In this case, the defendant elected to go to trial.  Implicit in that decision is the decision not to plead guilty.  So, if the defendant does not want to plead guilty and wants to go to trial, and both of those choices are constitutionally his alone, what of a decision by the lawyer to concede guilt?  Is it the functional equivalent of pleading guilty?  What of a decision to concede some part of the elements of the offense, such as conceding in a rape case that the defendant had sex with the complainant but maintaining that it was consensual?  That would not give rise to a claim on a par with the right to a trial, as something that the defendant, personally, is guaranteed by the constitution.

And, of course, in a death penalty case, there is a further trial after guilt, and the lawyer did not concede – indeed disputed – that the defendant deserved to die. The State argues that this is a reasonable strategic decision, something the defendant cannot control.

McCoy argues that the decision to concede, or not concede, guilt was his alone, and that regardless of the wisdom of doing so, he had the right, guaranteed by the constitution, to make that fundamental decision as a matter of respect for the individual’s autonomy – that as the person who will suffer the consequences of the verdict, it is his prerogative whether to contest the charges or not, and that includes the decision whether to concede guilt or not.

This case is at the intersection of three complicating factors.  The first is that the Supreme Court has held that the defendant is NOT required to affirmatively endorse counsel’s decision to concede guilt in hopes of avoiding death.  In Florida v. Nixon, 543 U.S. 175 (2004), the attorney proposed to concede guilt and the client neither assented nor objected.  The Supreme Court concluded that the strategy was appropriate and that the client did not need to affirmatively agree to it.  So the strategy is not per se violative of the constitution.  But McCoy, unlike Nixon, strenuously objected to the concession and consistently maintained his innocence and desire to contest the prosecution case.

Second, although the Court has held that a defendant has the constitutional right to represent himself in Faretta v.
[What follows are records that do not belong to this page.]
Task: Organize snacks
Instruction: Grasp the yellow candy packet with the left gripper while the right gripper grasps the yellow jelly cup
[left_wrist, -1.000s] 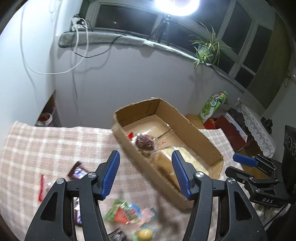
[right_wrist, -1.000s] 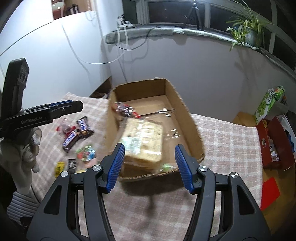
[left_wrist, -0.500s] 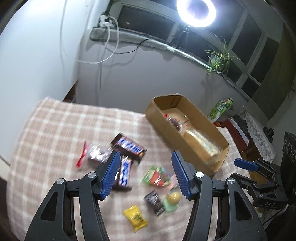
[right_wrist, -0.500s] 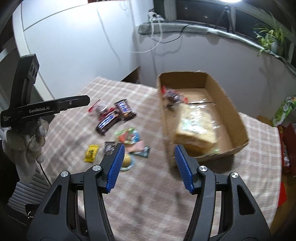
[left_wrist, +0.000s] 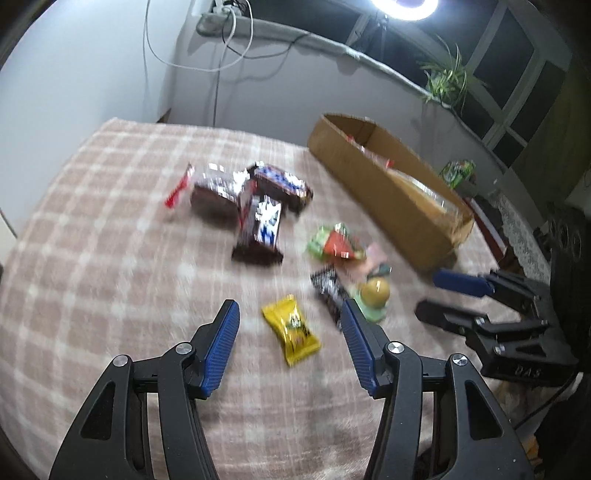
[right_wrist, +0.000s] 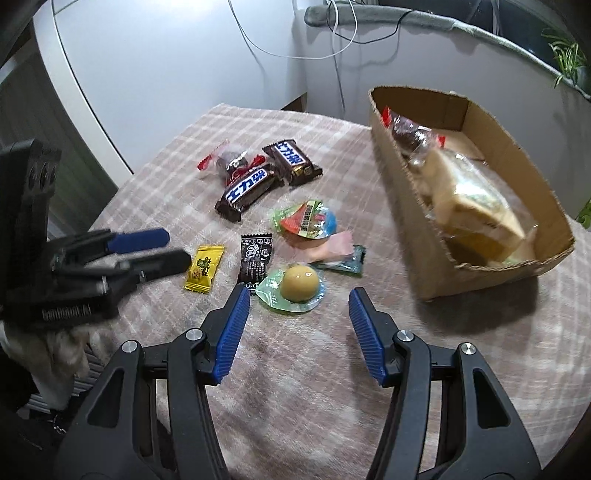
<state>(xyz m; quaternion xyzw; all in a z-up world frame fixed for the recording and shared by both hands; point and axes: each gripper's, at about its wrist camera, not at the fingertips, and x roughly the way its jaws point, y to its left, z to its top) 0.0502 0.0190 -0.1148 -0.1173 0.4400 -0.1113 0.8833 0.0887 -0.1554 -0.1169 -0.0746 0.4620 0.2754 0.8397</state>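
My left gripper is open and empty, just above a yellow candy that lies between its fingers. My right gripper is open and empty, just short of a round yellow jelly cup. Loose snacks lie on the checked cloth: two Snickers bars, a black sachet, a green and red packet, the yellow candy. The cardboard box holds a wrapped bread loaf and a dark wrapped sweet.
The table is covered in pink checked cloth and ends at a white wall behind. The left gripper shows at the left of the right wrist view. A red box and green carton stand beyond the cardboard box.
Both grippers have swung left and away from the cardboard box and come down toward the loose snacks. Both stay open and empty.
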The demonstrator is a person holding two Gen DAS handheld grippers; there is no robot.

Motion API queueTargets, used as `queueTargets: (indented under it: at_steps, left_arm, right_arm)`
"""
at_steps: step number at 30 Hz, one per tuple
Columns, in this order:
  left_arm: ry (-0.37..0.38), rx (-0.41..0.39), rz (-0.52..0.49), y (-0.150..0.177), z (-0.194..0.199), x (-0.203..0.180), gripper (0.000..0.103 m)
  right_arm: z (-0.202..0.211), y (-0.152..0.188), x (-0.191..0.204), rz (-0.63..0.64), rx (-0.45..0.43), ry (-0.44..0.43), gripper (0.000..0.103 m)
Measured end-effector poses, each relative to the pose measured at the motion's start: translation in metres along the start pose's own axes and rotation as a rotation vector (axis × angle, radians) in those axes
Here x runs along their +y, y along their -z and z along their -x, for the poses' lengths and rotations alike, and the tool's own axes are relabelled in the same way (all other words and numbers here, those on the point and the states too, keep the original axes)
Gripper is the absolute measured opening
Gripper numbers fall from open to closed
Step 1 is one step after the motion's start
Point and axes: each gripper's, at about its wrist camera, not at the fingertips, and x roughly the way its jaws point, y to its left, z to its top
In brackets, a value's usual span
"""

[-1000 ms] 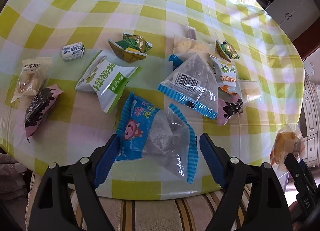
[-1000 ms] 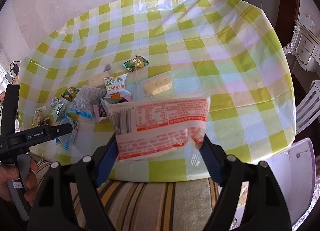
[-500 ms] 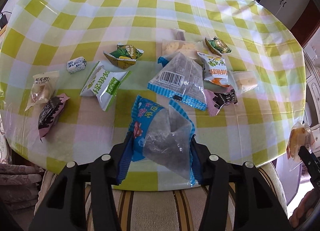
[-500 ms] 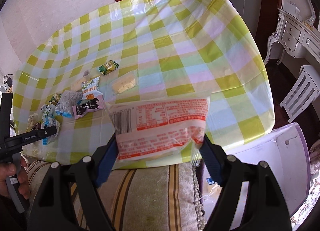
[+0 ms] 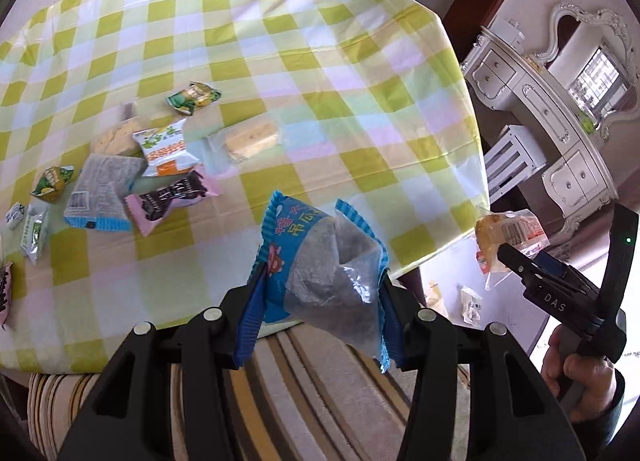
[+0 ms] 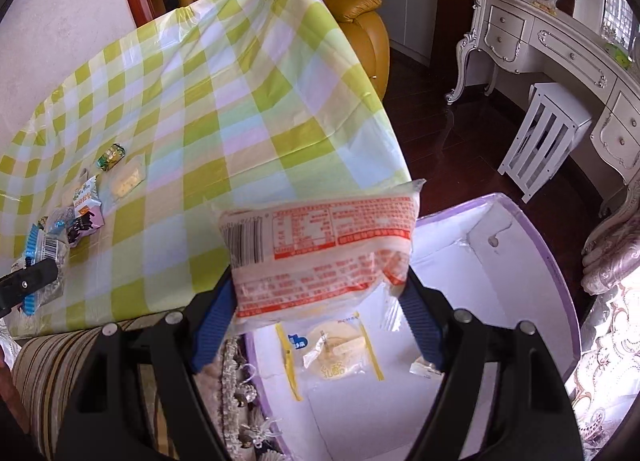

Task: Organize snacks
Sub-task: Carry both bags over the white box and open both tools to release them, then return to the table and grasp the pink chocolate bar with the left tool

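Note:
My left gripper [image 5: 320,301] is shut on a blue-edged clear snack bag [image 5: 320,261] and holds it in the air over the near table edge. My right gripper [image 6: 316,293] is shut on an orange-printed bread packet [image 6: 320,245] held above a white box with a purple rim [image 6: 536,229] on the floor. The right gripper and its packet also show in the left wrist view [image 5: 508,237]. Several small snack packets [image 5: 160,165] lie on the checked tablecloth [image 5: 280,61] at the left.
The box holds a yellow-striped pastry packet [image 6: 332,357] and a small wrapper [image 6: 424,369]. A striped cushion [image 5: 300,401] lies below the table edge. A white stool [image 6: 544,133], a carved white dresser [image 6: 560,45] and a yellow armchair [image 6: 352,1] stand around.
Both grippers swung right and up with their packets. The left one lifted the blue bag off the table. The right one moved from the table edge to above the box.

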Motion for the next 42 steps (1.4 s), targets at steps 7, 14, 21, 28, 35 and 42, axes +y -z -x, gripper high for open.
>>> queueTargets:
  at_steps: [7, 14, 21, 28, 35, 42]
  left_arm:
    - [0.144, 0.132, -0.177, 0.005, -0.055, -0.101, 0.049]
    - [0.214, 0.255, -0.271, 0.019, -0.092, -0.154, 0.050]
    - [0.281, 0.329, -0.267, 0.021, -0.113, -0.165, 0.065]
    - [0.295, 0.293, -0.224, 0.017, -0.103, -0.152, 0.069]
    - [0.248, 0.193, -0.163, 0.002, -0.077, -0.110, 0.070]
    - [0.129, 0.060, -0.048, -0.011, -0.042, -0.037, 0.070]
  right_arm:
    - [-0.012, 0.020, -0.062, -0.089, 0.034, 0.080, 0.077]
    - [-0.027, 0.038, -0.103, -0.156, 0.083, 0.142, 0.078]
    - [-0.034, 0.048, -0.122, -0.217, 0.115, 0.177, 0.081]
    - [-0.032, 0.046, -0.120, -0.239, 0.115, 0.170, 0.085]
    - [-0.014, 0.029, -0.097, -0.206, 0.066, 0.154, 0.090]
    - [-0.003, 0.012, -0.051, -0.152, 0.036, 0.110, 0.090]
California, 422 U.S. 806 (1975), that right is limited by the defendant’s mental competency.  And in this case, while McCoy was found competent, there was a clear indication, at least to counsel, that he was not fully mentally capable.
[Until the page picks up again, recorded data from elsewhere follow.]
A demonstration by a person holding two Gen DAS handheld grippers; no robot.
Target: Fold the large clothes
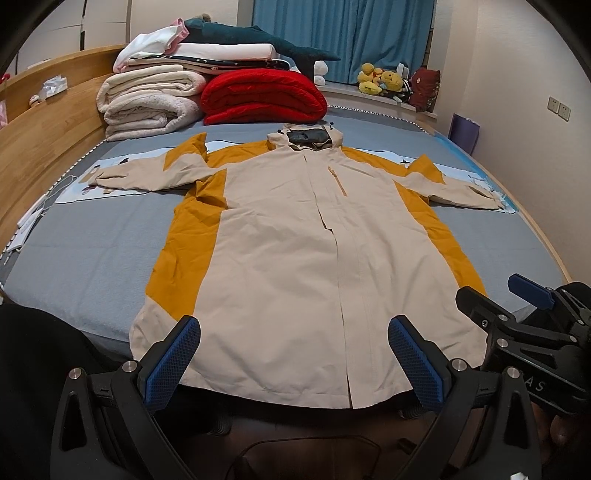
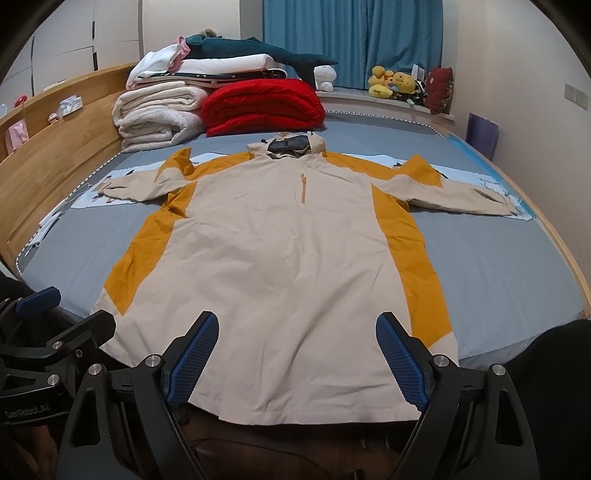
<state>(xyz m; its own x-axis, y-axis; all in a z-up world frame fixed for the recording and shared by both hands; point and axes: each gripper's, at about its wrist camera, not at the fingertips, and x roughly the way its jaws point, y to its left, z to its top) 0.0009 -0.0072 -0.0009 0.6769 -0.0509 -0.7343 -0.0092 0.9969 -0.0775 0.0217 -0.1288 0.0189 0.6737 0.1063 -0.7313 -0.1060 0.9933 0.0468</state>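
Observation:
A large beige and mustard hooded jacket (image 1: 288, 258) lies flat, front up, on the grey-blue bed (image 1: 81, 258), hood far, sleeves spread to both sides, hem at the near edge. It also shows in the right wrist view (image 2: 280, 258). My left gripper (image 1: 295, 328) is open and empty, held just above the hem's left part. My right gripper (image 2: 297, 328) is open and empty above the hem's right part. The right gripper also shows at the lower right of the left wrist view (image 1: 491, 295). The left gripper shows at the lower left of the right wrist view (image 2: 70, 306).
Folded white blankets (image 1: 147, 107) and a red quilt (image 1: 262, 98) are stacked at the head of the bed. A wooden headboard (image 1: 44, 147) runs along the left. Plush toys (image 1: 380, 79) sit on the far sill by blue curtains (image 1: 340, 33). A wall stands to the right.

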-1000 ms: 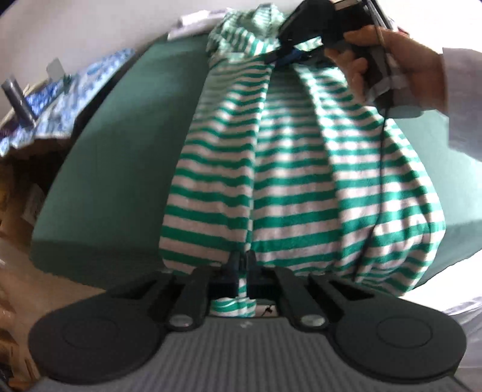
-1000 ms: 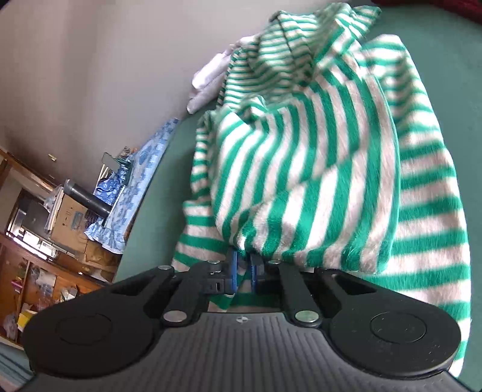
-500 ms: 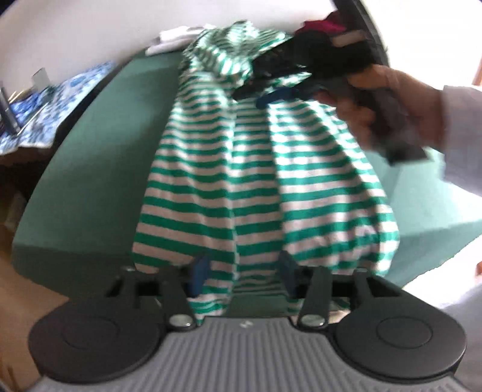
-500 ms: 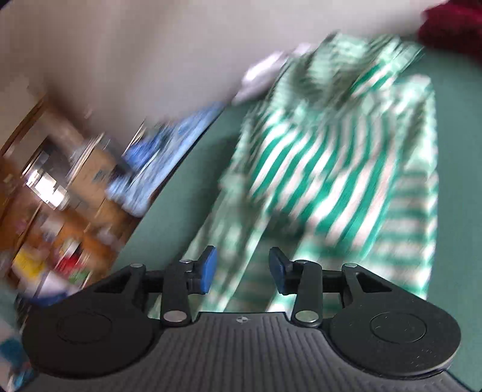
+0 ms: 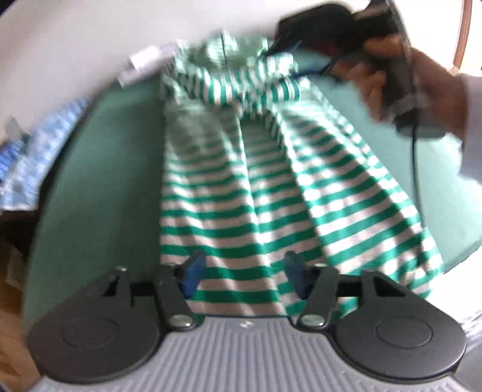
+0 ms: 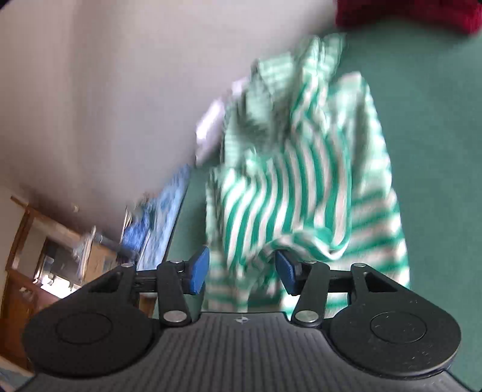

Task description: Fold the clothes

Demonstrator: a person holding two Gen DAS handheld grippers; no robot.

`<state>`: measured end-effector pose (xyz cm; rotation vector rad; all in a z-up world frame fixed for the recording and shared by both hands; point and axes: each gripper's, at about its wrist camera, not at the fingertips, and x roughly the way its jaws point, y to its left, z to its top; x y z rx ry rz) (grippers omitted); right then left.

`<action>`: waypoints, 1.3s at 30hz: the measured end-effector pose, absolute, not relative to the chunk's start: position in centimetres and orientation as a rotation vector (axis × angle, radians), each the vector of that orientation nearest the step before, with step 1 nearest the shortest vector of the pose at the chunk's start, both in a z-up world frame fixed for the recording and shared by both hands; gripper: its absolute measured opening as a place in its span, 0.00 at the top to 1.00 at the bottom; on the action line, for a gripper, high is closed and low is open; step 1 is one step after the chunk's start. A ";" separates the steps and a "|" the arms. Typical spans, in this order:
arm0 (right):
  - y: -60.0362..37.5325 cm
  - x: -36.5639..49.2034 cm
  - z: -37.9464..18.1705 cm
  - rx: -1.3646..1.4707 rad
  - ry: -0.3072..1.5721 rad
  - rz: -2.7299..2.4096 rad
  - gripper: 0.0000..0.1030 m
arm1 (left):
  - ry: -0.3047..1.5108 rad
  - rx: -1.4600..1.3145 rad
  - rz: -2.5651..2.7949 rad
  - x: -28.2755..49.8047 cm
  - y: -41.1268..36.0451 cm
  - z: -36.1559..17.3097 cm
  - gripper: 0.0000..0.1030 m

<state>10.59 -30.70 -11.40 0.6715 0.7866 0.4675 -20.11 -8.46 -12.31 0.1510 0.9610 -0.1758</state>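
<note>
A green-and-white striped garment (image 5: 241, 187) lies lengthwise on the green table (image 5: 99, 181), folded in from both sides with its bunched top at the far end. My left gripper (image 5: 244, 271) hovers over the near hem, jaws opening, with the cloth below them and not pinched. In the right wrist view the striped garment (image 6: 301, 181) lies rumpled on the green table (image 6: 436, 105). My right gripper (image 6: 242, 270) is above its top end, jaws opening, nothing pressed between the blue pads. The left wrist view shows a person's hand (image 5: 421, 87) holding the right gripper at the far right.
A blue patterned cloth (image 5: 39, 150) lies off the table's left side, also the blue patterned cloth (image 6: 162, 217) in the right wrist view. A white item (image 6: 211, 126) sits by the wall behind the garment. A dark red garment (image 6: 406, 15) lies at the far corner. Wooden furniture (image 6: 36, 256) stands beyond.
Both grippers were shut on the striped garment a second ago; both have let go and their jaws stand apart. The garment's top dropped onto the table and the right gripper drew back.
</note>
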 end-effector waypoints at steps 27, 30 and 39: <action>-26.2 19.0 -13.2 0.222 0.649 -0.120 0.81 | 0.910 0.353 -0.814 -20.9 -6.3 -13.2 0.12; -26.2 16.0 -11.7 0.190 0.625 -0.025 0.75 | 0.885 0.395 -0.839 -22.0 -6.4 -12.9 0.22; -26.8 6.8 -12.0 0.204 0.759 0.118 0.95 | 0.885 0.276 -0.874 -20.7 -5.6 -12.6 0.48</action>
And third, as noted above, the concession here is similar to lesser concessions – to elements rather than the entire prosecution case – that are acceptable decisions for counsel to make.

So where does this case go?  Because there were express findings of competency made, and the lawyer who decided to concede guilt, and thought his client was crazy, never sought to revisit those findings by requesting a further competency evaluation, he was properly stuck with the fact that his client was competent to assist in his defense, and a fortiori to make those decisions that inalienably belonged to him under the constitution.
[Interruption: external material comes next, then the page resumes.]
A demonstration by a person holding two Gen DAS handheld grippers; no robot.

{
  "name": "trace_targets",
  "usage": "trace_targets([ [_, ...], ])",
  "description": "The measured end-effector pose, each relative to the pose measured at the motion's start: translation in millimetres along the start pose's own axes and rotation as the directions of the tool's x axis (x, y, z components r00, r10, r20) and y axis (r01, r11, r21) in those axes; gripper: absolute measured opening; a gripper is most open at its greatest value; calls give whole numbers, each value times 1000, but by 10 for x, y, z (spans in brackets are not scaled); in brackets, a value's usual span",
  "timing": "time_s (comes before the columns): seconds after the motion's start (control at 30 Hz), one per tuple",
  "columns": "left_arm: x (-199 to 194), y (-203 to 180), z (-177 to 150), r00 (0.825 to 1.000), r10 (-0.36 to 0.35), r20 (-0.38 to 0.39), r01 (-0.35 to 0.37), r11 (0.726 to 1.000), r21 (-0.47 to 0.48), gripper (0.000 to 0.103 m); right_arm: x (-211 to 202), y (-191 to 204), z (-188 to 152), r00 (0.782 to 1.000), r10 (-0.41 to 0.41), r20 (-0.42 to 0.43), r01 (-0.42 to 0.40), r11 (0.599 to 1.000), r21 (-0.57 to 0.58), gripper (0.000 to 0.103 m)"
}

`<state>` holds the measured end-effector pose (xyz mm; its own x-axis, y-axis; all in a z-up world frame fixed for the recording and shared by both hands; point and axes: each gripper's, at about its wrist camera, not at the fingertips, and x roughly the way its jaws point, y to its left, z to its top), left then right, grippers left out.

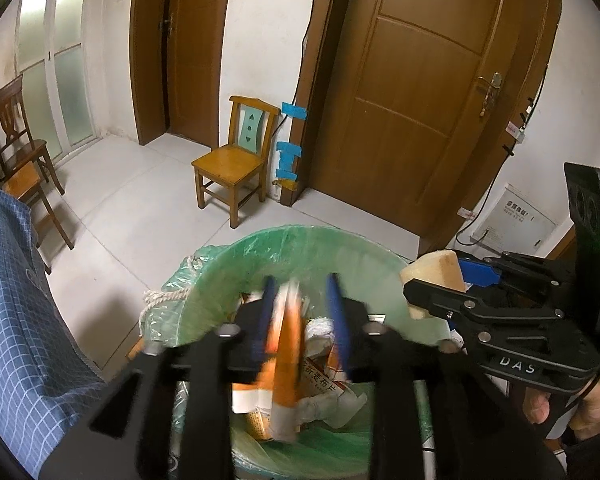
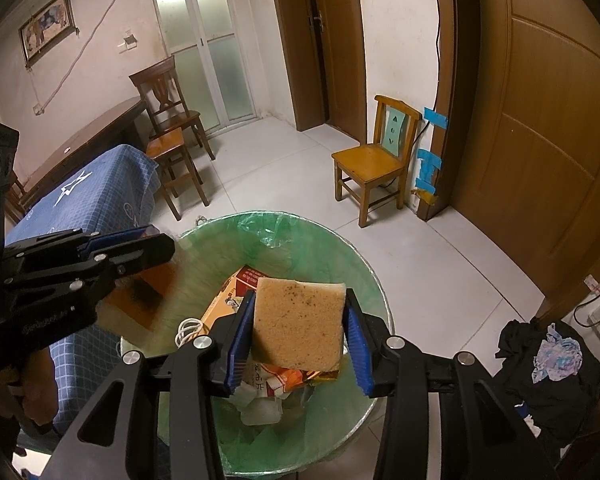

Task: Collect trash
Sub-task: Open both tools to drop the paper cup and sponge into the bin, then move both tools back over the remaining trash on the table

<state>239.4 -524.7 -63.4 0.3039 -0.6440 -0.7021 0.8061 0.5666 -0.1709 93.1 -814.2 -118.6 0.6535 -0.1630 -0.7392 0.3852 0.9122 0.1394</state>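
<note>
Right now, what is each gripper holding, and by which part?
Right gripper pinches the sponge by its side edges. Left gripper: blurred orange wrapper between the fingers; hold unclear.

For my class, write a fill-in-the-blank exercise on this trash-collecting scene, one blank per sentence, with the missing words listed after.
1. The right gripper is shut on a ____.
2. The bin is lined with a plastic bag whose colour is ____.
3. The left gripper hangs over the bin with a blurred piece of ____-coloured packaging between its fingers.
4. The small wooden chair stands between two ____.

Missing words: sponge; green; orange; doors
</note>
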Motion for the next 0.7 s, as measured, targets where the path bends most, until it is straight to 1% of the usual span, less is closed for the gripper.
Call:
trace_targets([
  [0.03,-7,12,3,1000,3,4,-3,1000,-3,44,-3,3,-1,1000,5,5,-5,1000,3,59],
  [0.07,-16,22,2,1000,6,9,-6,1000,-5,49,9,2,-9,1000,3,9,-3,1000,6,64],
  [0.3,-14,98,-15,1000,18,-2,-18,999,-33,49,30,-1,-77,1000,-3,18,2,1000,25,66],
  [0.53,-80,124,-35,1000,16,-5,-16,999,-29,49,19,50,-127,1000,1,20,-2,1000,19,66],
  [0.7,-150,153,-73,1000,21,-7,-21,1000,-23,49,-63,138,-167,999,1,34,-2,1000,7,67],
])
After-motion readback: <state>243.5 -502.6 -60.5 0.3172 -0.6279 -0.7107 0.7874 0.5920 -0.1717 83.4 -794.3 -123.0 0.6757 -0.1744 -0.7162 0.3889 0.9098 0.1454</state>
And while conceding something – presence, contact, knowledge – that helps to establish the prosecution’s case is constitutionally acceptable, the limit should be well before conceding all elements, as McCoy’s lawyer did.  He could not force the defendant to plead guilty and he should not, under the constitution, have the right to do so on his behalf.  The lawyer speaks for the defendant.  If what he says is, my client is guilty, it is no different, and perhaps more powerful than, if the client says so himself.

Finally, while the strategy – as everyone in the case concedes – is a reasonable one, maybe the best one, if the defendant objects, it is not like other strategic decisions, because it is a decision not to contest what the trial is all about.

McCoy’s proposed defense was not sympathetic or sensible.  This is a case where the attorney’s strategy was almost certainly the better one.  But a guilty plea might have been an even better decision, and that decision had to be made by McCoy.  So should the decision whether to tell the jury he was guilty and that they had nothing to decide.